The area that is not being posted on any bear marquee is the beef, pork, poultry, and egg production projections in the Nov WASDE. The once widespread and palpable concern that a massive wholesale reduction in breeding herds and poultry sector was forthcoming has not evolved to meet those grave expectations. Yes, fewer cattle-on-feed, but a precipitous decline in pork production does not appear in the offing. Nor does either broiler or egg production appear to be stabilizing, if not actually looking to marginally expand. If there is a caveat here it is that poultry/egg production is accomplished with exponentially greater feed efficiency. Yet, it is an area where price does not appear to have rationed demand.

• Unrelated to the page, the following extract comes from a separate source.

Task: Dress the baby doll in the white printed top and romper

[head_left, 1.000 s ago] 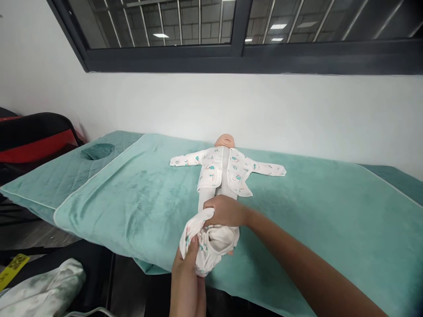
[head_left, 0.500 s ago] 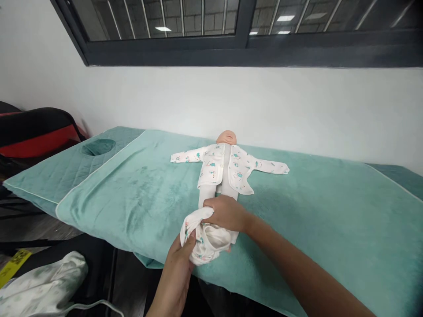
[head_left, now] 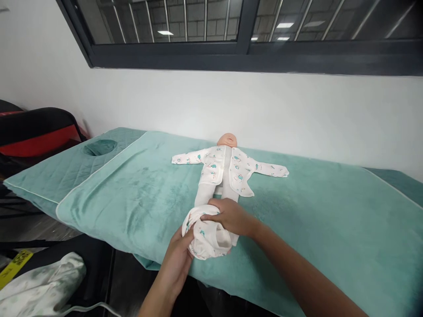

As with soybeans, the trade might be leaning a bit too far on its skis on SA corn production prospects. At this juncture SA corn production prospects may appear less than ideal, but ample time remains for improvement. Irrespective, the trades’ intense focus on SA production, it is something that is going to persist for some time. And it along with it - the subtle influence in the price discovery process. However, the primal factor is that USDA’s nominal increase in the U.S. yield/production projections in the Nov Crop Production report underscores US supply is tight as a drum. World corn supplies are similarly taut.
With follow through selling in soybeans and wheat, corn is set-up for a tussle to hold support in the $7.30 Bu area basis Dec futures. Barring a categorical unraveling in global macro-economic markets, fundamentals continue to suggest that any price weakness will discover end-user demand. So, while a corn price debacle does not appear in the offing, producers with unpriced production need to remain vigilant in tracking local basis levels, targeting upside price objectives, all the while retaining a defensive posture with either futures or options.